▸ **PROBLEM DETAILS**
In the records below, the line with "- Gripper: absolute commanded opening" opens the range and the line with "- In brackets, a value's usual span" closes it; print that range exactly and nothing else.

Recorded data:
>>>

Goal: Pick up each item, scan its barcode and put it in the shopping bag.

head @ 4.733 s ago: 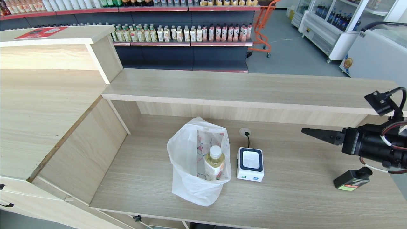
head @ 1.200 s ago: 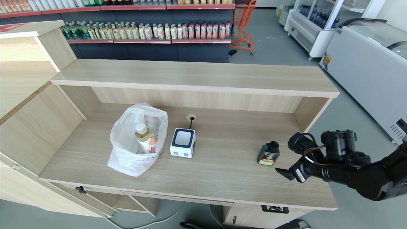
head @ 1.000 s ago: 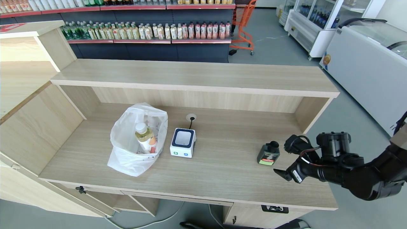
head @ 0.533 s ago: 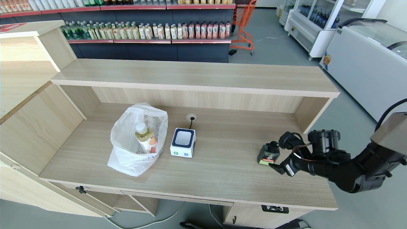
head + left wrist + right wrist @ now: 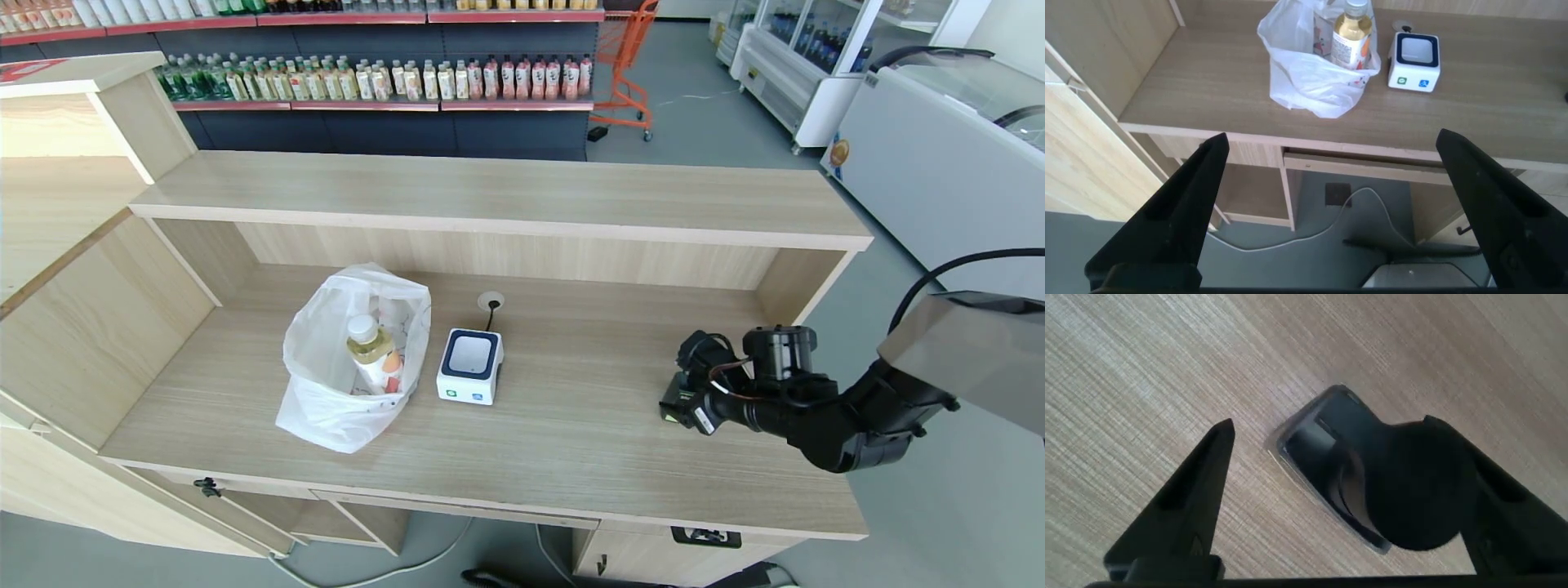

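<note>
Near the right edge of the desk (image 5: 571, 445), about midway between front and back, stands a small dark bottle (image 5: 1316, 447) with a round black cap. It is well apart from the scanner (image 5: 470, 367) and from the shopping bag (image 5: 322, 408), which already has a drink bottle (image 5: 369, 347) standing in it. The right gripper (image 5: 688, 406) is down at the little bottle. Its fingers (image 5: 1192, 506) are spread wide with one on each side of the body, and they don't look to be closed on it or holding anything yet. To my eye the bottle is a light, stiff thing, hard plastic or glass, with smooth and likely slippery sides. With its small foot and fat cap, I'd expect it to tip or skid if nudged from one side only. The best hold looks to be across the flatter sides of the body, below the cap. The grip should be firm enough that the bottle won't swivel, and it should leave the label face bare for scanning. I can't make out the barcode from here. The left gripper (image 5: 1331, 143) hangs out past the front edge of the desk, fingers wide apart and empty.
</note>
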Robot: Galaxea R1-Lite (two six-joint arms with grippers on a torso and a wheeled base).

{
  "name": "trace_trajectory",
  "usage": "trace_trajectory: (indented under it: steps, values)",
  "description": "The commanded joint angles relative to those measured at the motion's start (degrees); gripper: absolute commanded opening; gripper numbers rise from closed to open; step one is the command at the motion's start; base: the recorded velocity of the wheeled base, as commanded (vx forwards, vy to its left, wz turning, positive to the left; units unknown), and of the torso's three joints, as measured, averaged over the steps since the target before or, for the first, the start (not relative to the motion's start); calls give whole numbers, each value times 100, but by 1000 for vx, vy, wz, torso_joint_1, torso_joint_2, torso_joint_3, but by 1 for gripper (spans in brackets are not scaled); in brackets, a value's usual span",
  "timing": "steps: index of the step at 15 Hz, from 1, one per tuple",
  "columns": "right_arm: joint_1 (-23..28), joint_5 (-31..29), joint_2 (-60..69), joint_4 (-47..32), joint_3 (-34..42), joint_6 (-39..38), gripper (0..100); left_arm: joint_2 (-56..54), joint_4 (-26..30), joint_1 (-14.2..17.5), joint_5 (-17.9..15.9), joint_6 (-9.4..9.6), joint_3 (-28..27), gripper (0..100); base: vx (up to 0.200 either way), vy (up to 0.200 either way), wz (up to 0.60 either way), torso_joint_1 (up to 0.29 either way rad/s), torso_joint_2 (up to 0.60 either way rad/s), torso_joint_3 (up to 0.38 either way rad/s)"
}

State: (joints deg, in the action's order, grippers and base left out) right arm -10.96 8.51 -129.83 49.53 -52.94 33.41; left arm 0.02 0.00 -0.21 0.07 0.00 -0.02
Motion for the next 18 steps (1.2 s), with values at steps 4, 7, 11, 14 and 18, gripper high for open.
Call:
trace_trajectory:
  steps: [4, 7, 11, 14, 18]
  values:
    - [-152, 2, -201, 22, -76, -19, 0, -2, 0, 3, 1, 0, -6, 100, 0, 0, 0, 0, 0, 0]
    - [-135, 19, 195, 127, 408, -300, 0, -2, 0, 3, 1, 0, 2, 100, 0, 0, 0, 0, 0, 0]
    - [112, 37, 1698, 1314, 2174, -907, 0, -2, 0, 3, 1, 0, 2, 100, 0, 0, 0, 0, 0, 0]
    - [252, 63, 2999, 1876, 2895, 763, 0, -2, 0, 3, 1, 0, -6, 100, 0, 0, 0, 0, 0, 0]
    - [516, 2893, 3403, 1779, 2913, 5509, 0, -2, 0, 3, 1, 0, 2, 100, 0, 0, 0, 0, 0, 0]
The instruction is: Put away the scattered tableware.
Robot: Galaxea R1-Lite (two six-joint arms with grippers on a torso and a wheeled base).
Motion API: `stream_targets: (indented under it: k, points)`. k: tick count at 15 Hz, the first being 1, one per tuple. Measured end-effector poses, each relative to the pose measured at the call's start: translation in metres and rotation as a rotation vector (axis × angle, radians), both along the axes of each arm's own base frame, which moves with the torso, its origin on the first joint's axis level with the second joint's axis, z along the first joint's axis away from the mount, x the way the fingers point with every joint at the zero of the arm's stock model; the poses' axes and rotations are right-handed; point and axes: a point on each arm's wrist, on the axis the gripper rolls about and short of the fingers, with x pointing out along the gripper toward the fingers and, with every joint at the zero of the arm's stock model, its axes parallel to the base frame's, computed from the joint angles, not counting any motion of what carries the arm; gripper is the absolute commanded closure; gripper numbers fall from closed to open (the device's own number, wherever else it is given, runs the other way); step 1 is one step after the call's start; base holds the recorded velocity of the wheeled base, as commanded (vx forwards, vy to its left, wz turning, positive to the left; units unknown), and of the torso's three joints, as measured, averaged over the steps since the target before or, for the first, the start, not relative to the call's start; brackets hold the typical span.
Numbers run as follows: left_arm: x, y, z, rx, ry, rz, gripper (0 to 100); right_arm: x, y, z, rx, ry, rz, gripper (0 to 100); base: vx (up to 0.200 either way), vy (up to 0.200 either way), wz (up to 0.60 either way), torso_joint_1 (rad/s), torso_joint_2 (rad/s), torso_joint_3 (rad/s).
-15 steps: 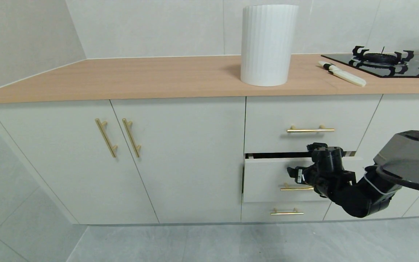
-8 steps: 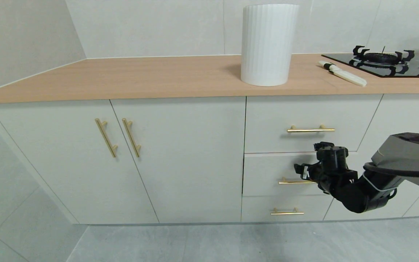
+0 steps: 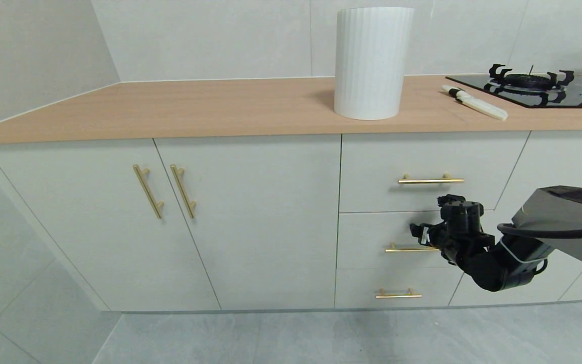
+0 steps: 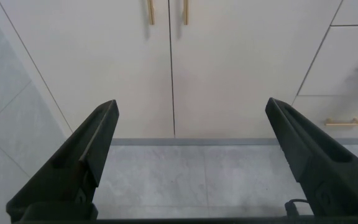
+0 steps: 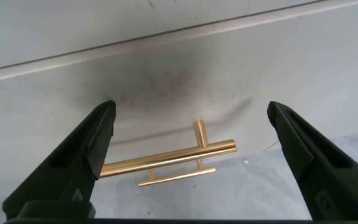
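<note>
In the head view, a wooden surface (image 3: 195, 106) runs along a tiled wall above pale cabinets. On it stands a tall white ribbed container (image 3: 372, 63), and to its right lies the knife (image 3: 474, 102), flat on the wood with its pale blade angled toward the front edge, between the container and the gas hob (image 3: 538, 88) and just beside the hob's near corner. Below, two cabinet doors (image 3: 170, 222) carry slanted gold pulls, and to their right is a stack of three drawers. The middle drawer (image 3: 372, 240) sits flush with its neighbours, shut. The right end effector (image 3: 422, 235) is at the right end of that drawer's bar handle (image 3: 404, 248), with the dark arm stretching back toward the lower right. In the left wrist view, the left end effector (image 4: 191, 124) hangs low before the cabinet doors with its two dark fingers (image 4: 89, 155) spread wide and nothing between them; past them lie the grey tiled floor (image 4: 185, 180) and the foot of the cabinets, and the bottom drawer (image 4: 337, 112) shows at one side. In the right wrist view, the right end effector's fingers (image 5: 86, 162) are likewise spread wide, close to the middle drawer's front. The gold bar handle lies across the gap, one end hidden behind a finger and the other ending near the middle of the gap beside its short post. Whether either finger touches the bar cannot be told.
</note>
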Motion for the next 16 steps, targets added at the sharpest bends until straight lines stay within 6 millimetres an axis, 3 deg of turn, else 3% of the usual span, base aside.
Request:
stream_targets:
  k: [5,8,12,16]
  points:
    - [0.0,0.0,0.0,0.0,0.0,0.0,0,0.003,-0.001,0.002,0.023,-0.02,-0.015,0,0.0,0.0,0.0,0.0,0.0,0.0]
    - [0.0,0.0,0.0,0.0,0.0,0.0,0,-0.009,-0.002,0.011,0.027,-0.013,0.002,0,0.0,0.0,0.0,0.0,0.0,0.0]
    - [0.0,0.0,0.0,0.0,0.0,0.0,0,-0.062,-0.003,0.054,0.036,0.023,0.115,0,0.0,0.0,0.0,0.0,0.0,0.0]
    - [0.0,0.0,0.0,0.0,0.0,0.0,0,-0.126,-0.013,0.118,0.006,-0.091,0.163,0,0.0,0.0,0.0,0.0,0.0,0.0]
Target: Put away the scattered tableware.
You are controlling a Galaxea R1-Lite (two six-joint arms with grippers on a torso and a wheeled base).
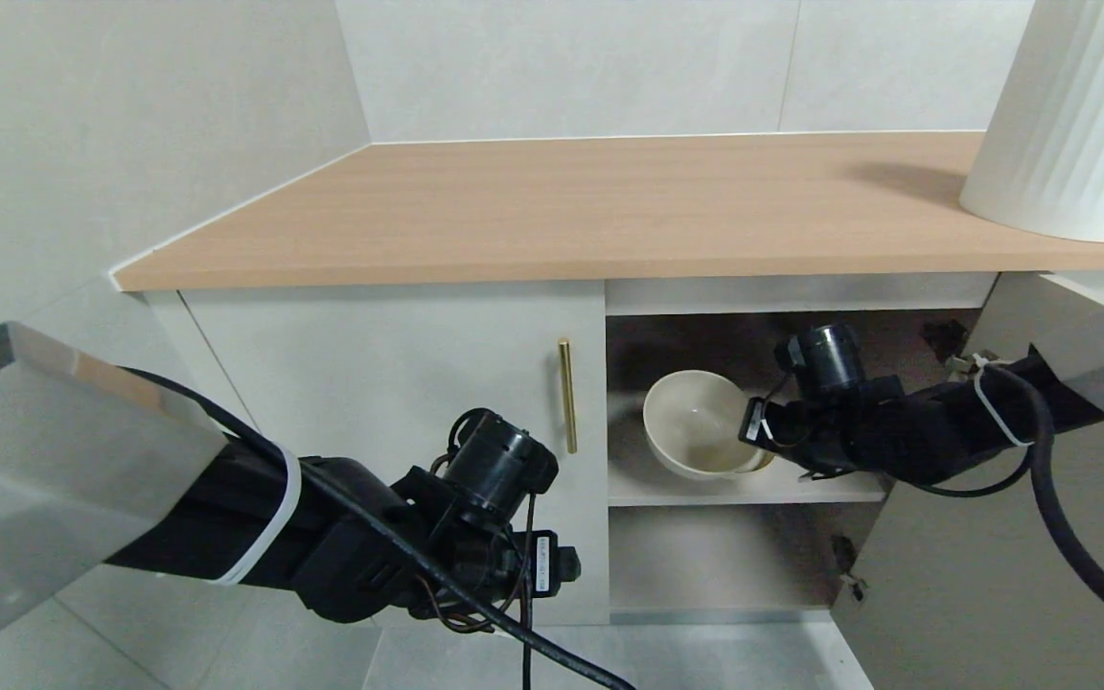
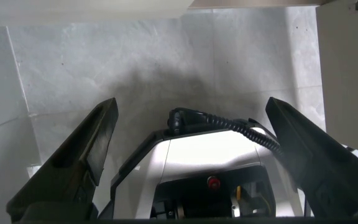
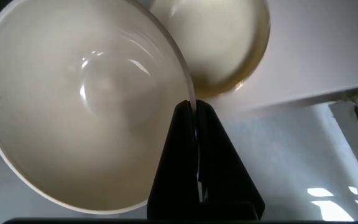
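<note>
The right-hand door point(image 1: 974, 575) of the low cabinet stands open, and the right arm is reached into the upper compartment. Its end effector point(image 1: 753, 431) is clamped on the rim of a cream bowl point(image 1: 696, 422), one finger inside the lip and one outside, as the close view from that wrist makes plain point(image 3: 194, 109). The bowl point(image 3: 86, 93) is tipped up on edge, with its hollow facing out toward the room. It sits low over the shelf point(image 1: 801, 489), at the left of the opening; I can't tell whether its lower edge actually touches the board. Just behind and beneath it lies a second, shallower dish point(image 3: 222, 43) with a yellowish rim, peeking out at the bowl's lower right point(image 1: 761, 464). The left arm is down low in front of the closed left door point(image 1: 389, 383), below its slim brass handle point(image 1: 565, 395). Its end effector point(image 2: 192, 106) has its fingers spread wide apart with nothing between them, and pale floor tiles lie beyond. Up on the wooden desk point(image 1: 609, 206) that tops the cabinet, a tall white ribbed vessel point(image 1: 1074, 115) stands at the far right.
</note>
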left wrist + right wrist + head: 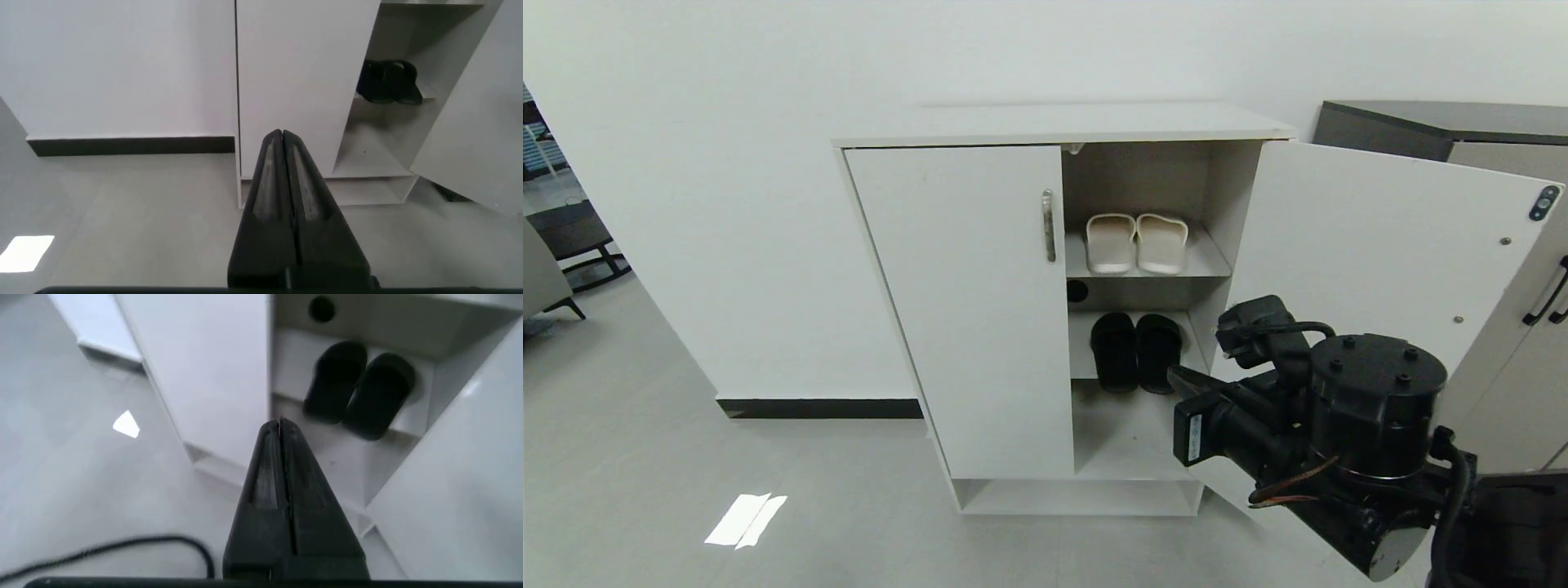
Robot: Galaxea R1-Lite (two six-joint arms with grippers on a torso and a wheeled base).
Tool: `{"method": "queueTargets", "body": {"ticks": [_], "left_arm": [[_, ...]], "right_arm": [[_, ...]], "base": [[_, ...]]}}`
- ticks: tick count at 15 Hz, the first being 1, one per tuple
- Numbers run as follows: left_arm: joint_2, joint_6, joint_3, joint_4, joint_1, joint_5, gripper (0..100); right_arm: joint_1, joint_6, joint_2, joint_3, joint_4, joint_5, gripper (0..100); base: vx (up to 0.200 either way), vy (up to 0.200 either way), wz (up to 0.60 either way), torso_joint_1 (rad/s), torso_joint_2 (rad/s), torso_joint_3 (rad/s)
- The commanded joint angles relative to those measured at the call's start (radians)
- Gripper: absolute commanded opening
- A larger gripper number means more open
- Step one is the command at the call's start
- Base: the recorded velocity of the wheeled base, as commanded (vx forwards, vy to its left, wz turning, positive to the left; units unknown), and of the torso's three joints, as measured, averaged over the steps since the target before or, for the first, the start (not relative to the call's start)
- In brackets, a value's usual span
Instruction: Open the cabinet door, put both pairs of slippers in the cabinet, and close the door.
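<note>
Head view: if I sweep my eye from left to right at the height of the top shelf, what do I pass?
Dark chair → closed cabinet door → metal handle → white slippers → open cabinet door → second cabinet.

Observe the right gripper (280, 433): its fingers are pressed together. Beyond its tip, the black slippers (359, 388) lie side by side on a shelf (288, 371), between the closed door (204, 367) and the open door (466, 482). A black cable (106, 551) lies on the floor (65, 482).
</note>
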Motion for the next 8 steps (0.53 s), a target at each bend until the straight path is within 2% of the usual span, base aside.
{"method": "queueTargets", "body": {"ticks": [1, 8], "left_arm": [[0.001, 0.0, 0.0, 0.0, 0.0, 0.0, 0], [0.001, 0.0, 0.0, 0.0, 0.0, -0.002, 0]], "right_arm": [[0.0, -0.003, 0.003, 0.012, -0.018, -0.001, 0], [0.0, -0.006, 0.015, 0.015, -0.015, 0.006, 0]], "base": [[0.0, 0.0, 0.0, 0.0, 0.0, 0.0], [0.0, 0.0, 0.0, 0.0, 0.0, 0.0]]}}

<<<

▸ **SOLUTION FOR THIS PROBLEM**
- Gripper: absolute commanded opening
- A larger gripper number means more open
- Step one is the command at the call's start
- Base: the recorded velocity of the wheeled base, as commanded (vx forwards, vy to its left, wz turning, positive to the left; units unknown), and of the torso's three joints, as measured, averaged over the steps since the target before or, for the first, the start (not relative to the call's start)
- In brackets, a value's usual span

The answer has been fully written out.